The current implementation of num_items_in_batch calculation when sequence_parallel_size > 1 is slightly inaccurate. By applying labels[:, 1:] on every rank, it skips the first token of every shard instead of just the first token of the global sequence. This leads to an undercount of the denominator by sp_world_size - 1 tokens. While the error is small for long sequences, it should be corrected by only skipping the first token on the first rank of the sequence parallel group.
| num_items_in_batch = (labels[:, 1:] != -100).sum() | |
| if self.template.sequence_parallel_size > 1: | |
| # labels are sharded by SP; outputs.loss was gathered | |
| # to full length via GatherLoss. Reduce the denominator | |
| # across the SP group so it matches the gathered loss. | |
| dist.all_reduce(num_items_in_batch, op=dist.ReduceOp.SUM, group=sequence_parallel.sp_group) | |
| if num_items_in_batch is None: | |
| if self.template.sequence_parallel_size > 1: | |
| # Only skip the first token on the first rank of the SP group | |
| if dist.get_rank(group=sequence_parallel.sp_group) == 0: | |
| num_items_in_batch = (labels[:, 1:] != -100).sum() | |
| else: | |
| num_items_in_batch = (labels != -100).sum() | |
| dist.all_reduce(num_items_in_batch, op=dist.ReduceOp.SUM, group=sequence_parallel.sp_group) | |
| else: | |
| num_items_in_batch = (labels[:, 1:] != -100).sum() |
|
thanks! |
PR type
PR information
Under
sequence_parallel_size > 1,Seq2SeqTrainer.compute_lossreports aninflated eval loss (~
sp_world_size× the true value) while training loss andtoken accuracy remain correct.
Root cause:
_prepare_inputscallssequence_parallel.prepare_inputs(inputs), whichshards
inputs['labels']to1 / sp_world_sizeof the full sequence.per_token_loss_func_spcomputes per-token CE on the local shard and thengathers across SP ranks via
GatherLoss, sooutputs.losshas full-sequencelength on every rank.

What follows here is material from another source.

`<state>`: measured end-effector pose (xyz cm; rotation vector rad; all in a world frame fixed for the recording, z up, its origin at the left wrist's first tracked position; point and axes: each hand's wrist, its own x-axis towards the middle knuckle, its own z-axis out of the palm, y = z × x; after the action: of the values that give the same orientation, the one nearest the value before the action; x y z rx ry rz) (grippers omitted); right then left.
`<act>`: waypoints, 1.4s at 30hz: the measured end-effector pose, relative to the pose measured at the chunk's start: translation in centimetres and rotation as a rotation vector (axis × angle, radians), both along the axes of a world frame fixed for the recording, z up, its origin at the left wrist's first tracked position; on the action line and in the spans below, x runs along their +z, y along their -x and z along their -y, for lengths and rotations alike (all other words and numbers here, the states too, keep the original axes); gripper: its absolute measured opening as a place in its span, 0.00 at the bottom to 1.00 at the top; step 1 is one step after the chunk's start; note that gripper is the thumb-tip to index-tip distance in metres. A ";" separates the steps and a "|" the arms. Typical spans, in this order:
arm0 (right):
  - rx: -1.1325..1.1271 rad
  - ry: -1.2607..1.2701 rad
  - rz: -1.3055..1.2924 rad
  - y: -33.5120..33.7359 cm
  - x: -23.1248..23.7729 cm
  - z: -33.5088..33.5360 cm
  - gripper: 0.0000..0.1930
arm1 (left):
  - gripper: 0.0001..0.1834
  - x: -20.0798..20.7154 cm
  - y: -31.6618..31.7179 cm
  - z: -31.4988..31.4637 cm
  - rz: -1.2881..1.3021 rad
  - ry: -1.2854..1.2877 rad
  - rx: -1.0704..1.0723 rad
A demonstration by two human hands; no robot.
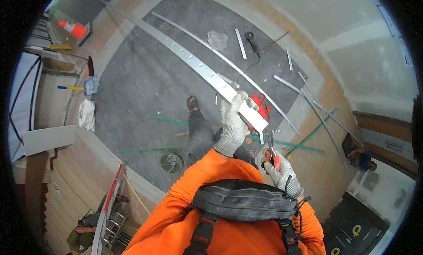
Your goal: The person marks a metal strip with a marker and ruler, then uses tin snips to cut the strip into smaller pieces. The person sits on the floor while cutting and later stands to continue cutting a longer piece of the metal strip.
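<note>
Stretching toward far left, the metal channel point(194, 62) is bordering wide grey floor point(132, 83); the left hand point(234, 118) is wrapping its fingers around the near end, the right hand point(282, 170) is gripping red-handled snips point(272, 154) just beside.

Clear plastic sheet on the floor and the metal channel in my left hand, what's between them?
In the head view, a long thin strip runs between the plastic sheet and metal channel.

Grey floor covering point(132, 78), pale-dusted: bears a long, thin pale strip point(224, 59) set diagonally; on its far side, crumpled clear plastic point(217, 40), a short white strip point(240, 44) and a black corded tool point(252, 41). Nearer: a green strip point(167, 119), a round greenish tub point(171, 163).
</note>
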<state>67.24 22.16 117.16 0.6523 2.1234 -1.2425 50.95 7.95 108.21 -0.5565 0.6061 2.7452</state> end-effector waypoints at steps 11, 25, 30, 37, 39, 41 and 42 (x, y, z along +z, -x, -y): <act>0.286 -0.113 0.058 3.3 1.5 -3.0 0.22 | 0.25 -2.5 0.1 -0.2 0.078 0.030 0.035; 0.425 -0.049 0.021 6.6 1.1 -0.8 0.23 | 0.19 -3.7 -0.8 -0.4 0.093 0.078 0.038; 0.468 -0.077 -0.002 6.8 -0.2 -0.7 0.25 | 0.11 -4.5 -1.1 -0.3 0.120 0.099 0.009; 0.397 0.058 0.098 6.6 -1.8 -1.4 0.24 | 0.08 -4.1 -1.2 -0.2 0.171 0.133 0.013; 0.395 0.076 0.082 6.2 -2.1 -1.6 0.24 | 0.08 -4.6 -1.4 -0.1 0.157 0.091 0.015; 0.385 0.094 0.087 6.3 -2.0 -1.6 0.23 | 0.08 -5.0 -1.6 -0.2 0.150 0.064 0.021; 0.382 0.107 0.102 6.6 -1.7 -1.5 0.23 | 0.08 -4.9 -1.6 -0.2 0.153 0.061 0.032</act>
<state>60.63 23.66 115.47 0.2418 1.9650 -1.0760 52.58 8.13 103.35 -0.7883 0.6509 2.6892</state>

The division site then does:
The numerator covers the whole sequence (gathered), but the denominator only
counts the local SP shard, so the reported eval loss is inflated by a factor
of ~
sp_world_size.Training is unaffected because HF
Trainerpasses a globally-reducednum_items_in_batchintocompute_loss, bypassing the local-recompute branch.Token accuracy is unaffected because its numerator and denominator both use the
same gathered tensors.
Fix: when
num_items_in_batchis computed locally (i.e. wasNoneon entry)and
sequence_parallel_size > 1,all_reducethe count acrosssequence_parallel.sp_groupbefore dividing, so the denominator matches thegathered loss.
Experiment results
N/A — code-path fix; no model-quality change. The training loss path and token
accuracy are untouched. A multi-GPU smoke run with
sequence_parallel_size > 1and
eval_strategy != 'no'will showeval_lossdrop by a factor of~
sp_world_sizerelative to the previous behavior.